The term "grossing" means inspecting the specimens, describing and measuring the tissue, inking if needed, and sectioning the tissue to be processed for diagnosis. The skin sample provides the most diagnostically valuable parts of a specimen for the pathologist's review. The gross description provides information that aides the dermatologist or dermatopathologist in rendering a diagnosis during microscopic evaluation of the tissue.
Although the topic of skin gross examination is too broad (and varied) to be covered in its entirety in this course, the content is reflective of the most common grossing practices in the dermatopathology laboratory. Gross examinations can be performed by: pathologists, dermatologists, pathologist assistants, lab personnel qualified to perform high complexity testing per CLIA '88.

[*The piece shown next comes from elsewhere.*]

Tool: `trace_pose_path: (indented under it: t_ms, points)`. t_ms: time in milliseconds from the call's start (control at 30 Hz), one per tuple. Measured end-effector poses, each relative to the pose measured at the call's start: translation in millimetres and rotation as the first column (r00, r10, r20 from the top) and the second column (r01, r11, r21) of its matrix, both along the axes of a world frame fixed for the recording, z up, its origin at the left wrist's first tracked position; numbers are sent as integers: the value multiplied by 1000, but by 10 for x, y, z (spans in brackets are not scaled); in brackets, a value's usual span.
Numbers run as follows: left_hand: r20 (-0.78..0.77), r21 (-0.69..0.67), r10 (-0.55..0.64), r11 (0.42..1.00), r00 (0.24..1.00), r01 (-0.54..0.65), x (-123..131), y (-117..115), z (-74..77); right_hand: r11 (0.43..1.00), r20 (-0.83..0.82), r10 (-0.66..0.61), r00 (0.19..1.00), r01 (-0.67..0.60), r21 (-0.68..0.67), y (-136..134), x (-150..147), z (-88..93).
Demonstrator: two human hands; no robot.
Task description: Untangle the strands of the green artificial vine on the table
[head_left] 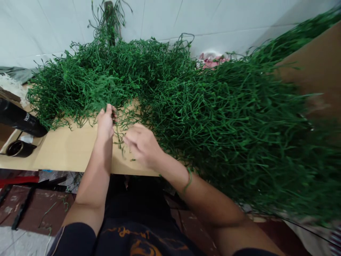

General Considerations During Gross Examination
  1. First and foremost, the patient information on the requisition and on the specimen container MUST match in its entirety. This includes at least three patient identifiers as well as the specimen site(s). Requisitions typically identify the surgical procedure, such as punch, shave, excision, and so on. Any missing, conflicting, or unclear information must be investigated before proceeding. Also, the cassette number/ bar code must match the specimen as well as the requisition. Most errors occur during this pre-analytic phase.
  2. The grossing station must be well ventilated to prevent inhalation of formaldehyde fumes. Personal protective equipment (PPE) should include disposable gloves and lab coat, as well as protective eye wear. Blades and sharps used during grossing must be disposed of in approved biohazardous waste containers.
  3. One specimen container should be opened at one time during grossing to prevent mix-ups.
  4. The number of pieces in each container should be noted. In the case of curettage, samples are measured in aggregate, since there may be over a dozen fragments submitted.
  5. The color description of skin tissue will be most often "tan." Unusual skin surface or pigmentation should be noted.
  6. Measurements of the skin surface dimensions and depth should be documented. Any tissue that is small enough to slip through the cassette holes should be submitted whole and wrapped in processing tissue paper or a processing mesh bag.
  7. Tissue should be inked only if it conveys information such as orientation and margins in excisions, or which side to embed down. Inking cut surfaces of tissue one color will help the embedding tech determine which surface should be embedded down, where inked surfaces will meet the blade first during the microtomy process. Inking is typically reserved for excisions. Inking margins on biopsies is not required since a second procedure is anticipated based on the diagnosis of the biopsy.
  8. Tissue should be sectioned according to accepted protocols for the laboratory. Generally, the sections should be approximately 3 -4 mm thick/wide. Skin grossing protocols must be standardized for all grossing personnel so that the results are consistent and quality is reproducible.
  9. Tissue should be submitted for the appropriate paraffin processing protocol, such as biopsy or routine processing.

Although most grossing techs are not familiar with the embedding and microtomy of tissue, familiarity with those techniques is a necessary prerequisite to ensure the quality of grossing in dermatopathology. Isn't the focus of grossing, after all, the proper embedding of a skin sample?